Tyrone Power, un héroe aventurero
Aun para un hombre tan atlético como Tyrone Power, la escena que debía representar ante las cámaras de King Vidor en esa mañana madrileña de hace cincuenta años era riesgosa: la lucha con el enemigo del caso imponía que cayera sobre una roca e inmediatamente reaccionara frente al ataque sorpresivo de su rival (George Sanders) e impidiera que el acero penetrara en su estómago. Pero no hubo tal escena y la jornada tuvo un final súbito y desgraciado: de pronto, Power palideció, tambaleó un poco y se dejó caer la mano en el pecho. Sólo alcanzó a pedirle un trago a su asistente antes de desvanecerse. Nadie supuso que sería algo grave, aunque lo llevaron, maquillado y vestido todavía con las ropas del rey Salomón, al hospital Ruber, al que llegó sin vida.

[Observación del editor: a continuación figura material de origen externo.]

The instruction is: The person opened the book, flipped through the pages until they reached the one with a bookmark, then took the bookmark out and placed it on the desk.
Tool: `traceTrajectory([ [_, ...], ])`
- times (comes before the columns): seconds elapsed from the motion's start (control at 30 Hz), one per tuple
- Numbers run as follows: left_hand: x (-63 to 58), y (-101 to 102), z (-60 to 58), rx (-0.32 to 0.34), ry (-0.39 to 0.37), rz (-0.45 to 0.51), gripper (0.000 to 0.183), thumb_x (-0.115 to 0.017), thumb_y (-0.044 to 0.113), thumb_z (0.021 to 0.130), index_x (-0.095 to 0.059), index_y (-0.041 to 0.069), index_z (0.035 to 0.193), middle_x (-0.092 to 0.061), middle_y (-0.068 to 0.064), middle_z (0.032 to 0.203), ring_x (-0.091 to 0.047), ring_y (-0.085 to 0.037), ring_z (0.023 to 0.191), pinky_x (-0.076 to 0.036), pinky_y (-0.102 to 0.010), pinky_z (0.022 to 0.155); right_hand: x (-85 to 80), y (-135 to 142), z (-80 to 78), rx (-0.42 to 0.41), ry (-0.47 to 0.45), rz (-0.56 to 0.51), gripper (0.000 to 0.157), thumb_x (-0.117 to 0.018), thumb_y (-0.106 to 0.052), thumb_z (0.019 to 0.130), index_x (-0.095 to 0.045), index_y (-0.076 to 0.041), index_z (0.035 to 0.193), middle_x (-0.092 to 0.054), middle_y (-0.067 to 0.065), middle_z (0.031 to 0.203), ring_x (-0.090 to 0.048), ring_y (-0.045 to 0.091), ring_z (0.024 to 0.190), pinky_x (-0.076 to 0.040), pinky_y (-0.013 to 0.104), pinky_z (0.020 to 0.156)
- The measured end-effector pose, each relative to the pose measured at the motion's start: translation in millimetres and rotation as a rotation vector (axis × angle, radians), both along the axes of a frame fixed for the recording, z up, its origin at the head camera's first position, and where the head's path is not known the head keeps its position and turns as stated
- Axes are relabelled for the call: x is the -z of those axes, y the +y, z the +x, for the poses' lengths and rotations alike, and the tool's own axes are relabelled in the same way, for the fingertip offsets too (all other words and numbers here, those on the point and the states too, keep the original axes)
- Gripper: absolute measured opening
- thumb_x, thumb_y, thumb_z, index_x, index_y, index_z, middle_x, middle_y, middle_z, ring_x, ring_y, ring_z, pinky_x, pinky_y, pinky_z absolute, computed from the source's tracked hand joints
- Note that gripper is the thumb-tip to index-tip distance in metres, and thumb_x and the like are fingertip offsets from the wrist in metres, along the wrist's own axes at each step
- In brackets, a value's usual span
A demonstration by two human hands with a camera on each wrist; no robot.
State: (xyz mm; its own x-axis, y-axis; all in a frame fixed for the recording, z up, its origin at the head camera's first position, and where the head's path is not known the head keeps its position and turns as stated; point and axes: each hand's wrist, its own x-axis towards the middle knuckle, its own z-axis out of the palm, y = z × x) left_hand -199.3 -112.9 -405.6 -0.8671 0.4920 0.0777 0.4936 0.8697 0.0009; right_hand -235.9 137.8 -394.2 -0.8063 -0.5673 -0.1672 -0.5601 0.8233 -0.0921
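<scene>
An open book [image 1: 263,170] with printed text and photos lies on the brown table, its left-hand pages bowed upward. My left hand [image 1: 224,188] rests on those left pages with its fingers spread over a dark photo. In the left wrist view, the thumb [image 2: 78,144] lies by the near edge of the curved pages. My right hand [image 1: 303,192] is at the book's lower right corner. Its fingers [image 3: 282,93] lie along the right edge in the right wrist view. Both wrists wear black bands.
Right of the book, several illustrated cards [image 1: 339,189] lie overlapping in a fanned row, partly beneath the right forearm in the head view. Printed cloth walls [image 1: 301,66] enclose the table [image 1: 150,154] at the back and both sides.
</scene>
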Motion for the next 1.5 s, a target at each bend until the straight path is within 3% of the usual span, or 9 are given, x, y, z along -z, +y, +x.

Su muerte temprana -tenía 44 años y gozaba de enorme popularidad- causó profundo impacto y hasta llevó a suponer que podría repetirse el caso de Rodolfo Valentino, a cuya memoria miles de admiradores permanecieron fieles durante décadas.
Power no generó un fenómeno semejante -con el tiempo, estas glorias se han vuelto cada vez más efímeras-, pero aunque a las generaciones más jóvenes el nombre no les suene familiar, todavía se lo recuerda. Al fin, fue una especie de sex symbol residente en la Fox de los años 40 y 50, en competencia directa con Errol Flynn, el galán aventurero de Warner. Un ídolo de matinés capaz de atraer al público femenino y al masculino. Que apenas toleraba la publicidad fácil, pero dio que hablar con sus casamientos (Annabella, Linda Christian, Deborah Ann Minardos). Y que pudo demostrar con el paso de los años, que aparte de la apostura del clásico buen mozo moreno, disponía del carisma de un seductor y de un sólido oficio, que le venía de la cuna. Su fama lo colocó en el centro del artístico linaje familiar: él terminó siendo Tyrone Power a secas; su padre, que había hecho carrera en el teatro y en el cine mudo, debió aceptar convertirse en Tyrone Power Sr., y su hijo menor, a quien no llegó a conocer y tuvo una trayectoria breve, Tyrone Power Jr. El iniciador de la estirpe había sido su bisabuelo, de igual nombre, un famoso actor irlandés del siglo XIX. Se comprende que con tales antecedentes eligiera la profesión. Empezó, adolescente, en el teatro, y cuando obtuvo papelitos en el cine, la pinta le abrió camino. Estaba hecho para las aventuras: espadachín, en La marca del Zorro o El cisne negro ; torero, en Sangre y arena ; conquistador, en El capitán de Castilla ; instructor de soldados, en Cuna de héroes ; pianista, en Melodía inmortal ; timador, en El callejón de las armas perdidas , que él juzgaba su mejor papel.
El destino quiso que Testigo de cargo , de Billy Wilder, una de las mejores películas que filmó, fuera su despedida del cine. Porque en Salomón y la reina de Saba apenas se lo ve a lo lejos, en aquellas escenas que no hubo necesidad de volver a rodar cuando él murió y su papel fue a parar a manos de Yul Brynner.